🤖 AI Summary
Conventional supervised classification struggles with overlapping class distributions and high annotation demands, particularly in identifying accurate class support regions. Method: This paper proposes a novel clustering-classification joint framework grounded in signal separation principles. It reformulates active learning as a blind source separation problem, integrating geometric clustering to localize class support regions and uncertainty-driven sampling—enabling direct estimation of class support sets without explicit discriminative function learning. Contribution/Results: Departing from classical supervised paradigms, the method leverages structural signal priors for low-label discriminative modeling.

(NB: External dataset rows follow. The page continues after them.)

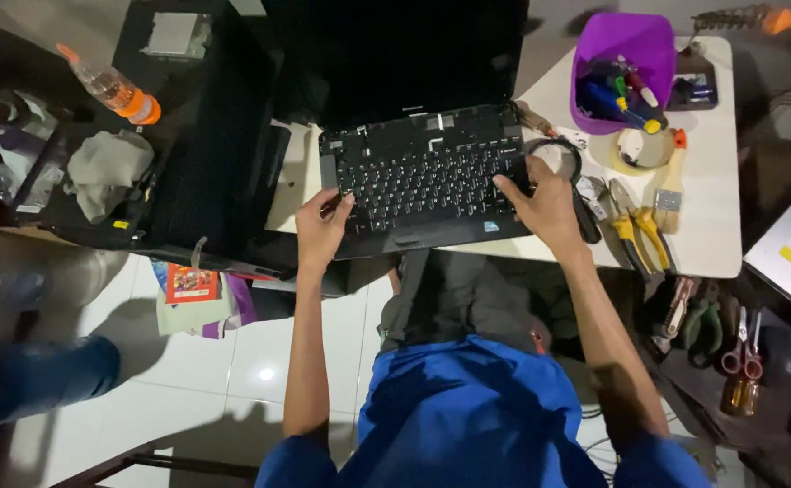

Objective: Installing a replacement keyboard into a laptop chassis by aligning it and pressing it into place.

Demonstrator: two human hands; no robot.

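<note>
- Biggest first: the white surface (712,217) carries everything, and its near edge runs just behind the person's lap.
- On it sits the black laptop (423,136), lid open, screen dark and standing at the far side; its long axis runs left to right, slightly tilted, with the near edge hanging over the surface's near edge.
- The keyboard (432,176) looks loose, the strip above it stripped bare with small openings showing.
- Left hand (321,226) at the laptop's near-left corner, fingers curled narrow on the keyboard's left edge.
- Right hand (545,203) at the keyboard's right edge, fingers spread and pressing down, gripping nothing that shows.
- Far right, a purple tub (626,54) of tools.
- Just right of the right hand, yellow-handled pliers (640,230) and a small brush (671,185) crowd that side.
- Left of the laptop, little bare surface shows.
</note>
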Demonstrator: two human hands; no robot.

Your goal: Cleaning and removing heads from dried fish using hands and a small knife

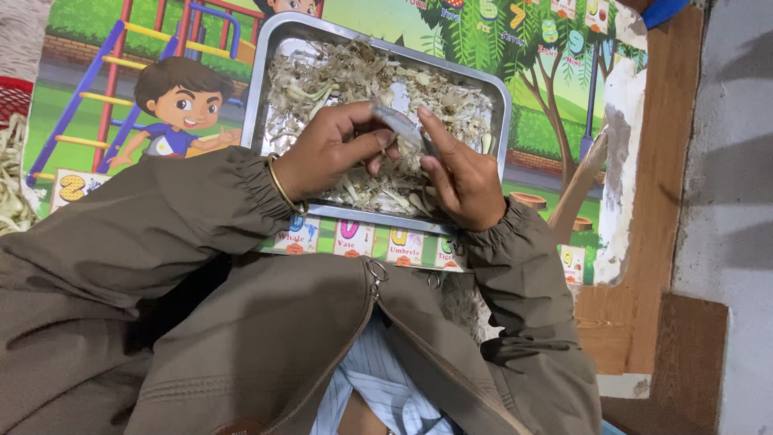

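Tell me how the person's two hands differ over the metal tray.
The left hand wears a thin gold bangle at the wrist; the right hand shows none. The left hand curls knuckles-up with fingers bent; the right hand has its fingers stretched up along the small silvery fish. Both grip that fish above the metal tray, and both come from olive jacket cuffs.

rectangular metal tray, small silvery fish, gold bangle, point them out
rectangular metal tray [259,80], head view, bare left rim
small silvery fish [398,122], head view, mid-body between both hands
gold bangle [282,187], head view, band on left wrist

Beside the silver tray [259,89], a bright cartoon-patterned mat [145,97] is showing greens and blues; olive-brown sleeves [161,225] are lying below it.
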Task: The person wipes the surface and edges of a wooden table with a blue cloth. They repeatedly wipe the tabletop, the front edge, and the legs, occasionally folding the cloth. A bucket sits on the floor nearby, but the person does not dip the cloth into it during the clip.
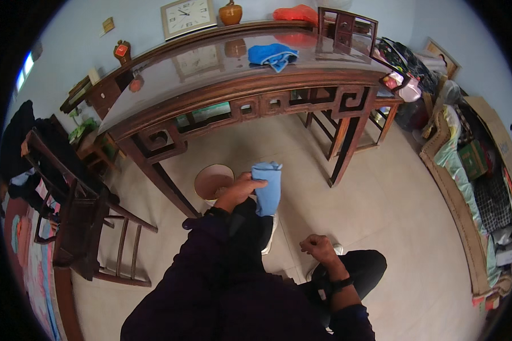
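My left hand (242, 188) grips a folded light-blue cloth (268, 189), its thumb across the near face and the other fingers hidden behind. The cloth hangs upright in front of my left knee. Just beyond that hand, on the floor, stands a round pinkish waste bin (213, 181); something small lies inside, too unclear to name. My right hand (320, 247) is held above my right knee with its fingers curled in and nothing visible in them. A darker blue cloth (272, 55) lies crumpled on the glossy top of a carved wooden table (187, 91) ahead of me.
A dark wooden chair (83, 226) draped with black clothing stands at left. Behind the table, a ledge carries a square clock (188, 19), a brown jar (230, 13) and a red plastic bag (296, 14). At right, a cardboard box (446, 204) holds fabric and packages.
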A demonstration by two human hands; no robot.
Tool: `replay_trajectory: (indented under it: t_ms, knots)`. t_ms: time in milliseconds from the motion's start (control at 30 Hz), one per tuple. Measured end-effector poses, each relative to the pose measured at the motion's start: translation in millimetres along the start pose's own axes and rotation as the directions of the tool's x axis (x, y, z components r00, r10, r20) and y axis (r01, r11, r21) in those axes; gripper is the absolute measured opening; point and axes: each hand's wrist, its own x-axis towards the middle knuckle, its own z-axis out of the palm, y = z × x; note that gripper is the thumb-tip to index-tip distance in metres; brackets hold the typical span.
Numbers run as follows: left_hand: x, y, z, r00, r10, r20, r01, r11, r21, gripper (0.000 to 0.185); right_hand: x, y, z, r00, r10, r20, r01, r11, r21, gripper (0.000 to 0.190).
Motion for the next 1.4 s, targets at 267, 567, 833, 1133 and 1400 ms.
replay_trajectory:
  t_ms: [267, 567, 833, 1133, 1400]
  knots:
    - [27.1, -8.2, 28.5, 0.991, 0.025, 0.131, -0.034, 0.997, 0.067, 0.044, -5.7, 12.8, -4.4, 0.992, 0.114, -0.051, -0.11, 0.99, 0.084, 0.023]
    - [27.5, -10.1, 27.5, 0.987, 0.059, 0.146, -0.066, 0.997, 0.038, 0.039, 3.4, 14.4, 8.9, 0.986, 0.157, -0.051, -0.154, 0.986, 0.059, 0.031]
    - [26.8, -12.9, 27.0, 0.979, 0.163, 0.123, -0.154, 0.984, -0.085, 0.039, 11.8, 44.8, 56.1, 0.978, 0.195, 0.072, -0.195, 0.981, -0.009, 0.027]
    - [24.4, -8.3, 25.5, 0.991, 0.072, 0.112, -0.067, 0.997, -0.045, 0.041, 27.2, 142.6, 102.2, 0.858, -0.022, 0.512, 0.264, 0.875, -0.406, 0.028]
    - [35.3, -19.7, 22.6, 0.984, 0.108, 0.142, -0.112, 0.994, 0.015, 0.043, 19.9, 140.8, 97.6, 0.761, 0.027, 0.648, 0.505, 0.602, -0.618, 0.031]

Evaluated on Salinas and Indian Pines hyperspectral datasets, it achieves state-of-the-art performance using only a minimal number of annotations, significantly enhancing active learning efficiency under class distribution overlap.
📝 Abstract
In machine learning, classification is usually seen as a function approximation problem, where the goal is to learn a function that maps input features to class labels. In this paper, we propose a novel clustering and classification framework inspired by the principles of signal separation. This approach enables efficient identification of class supports, even in the presence of overlapping distributions. We validate our method on real-world hyperspectral datasets Salinas and Indian Pines. The experimental results demonstrate that our method is competitive with the state of the art active learning algorithms by using a very small subset of data set as training points.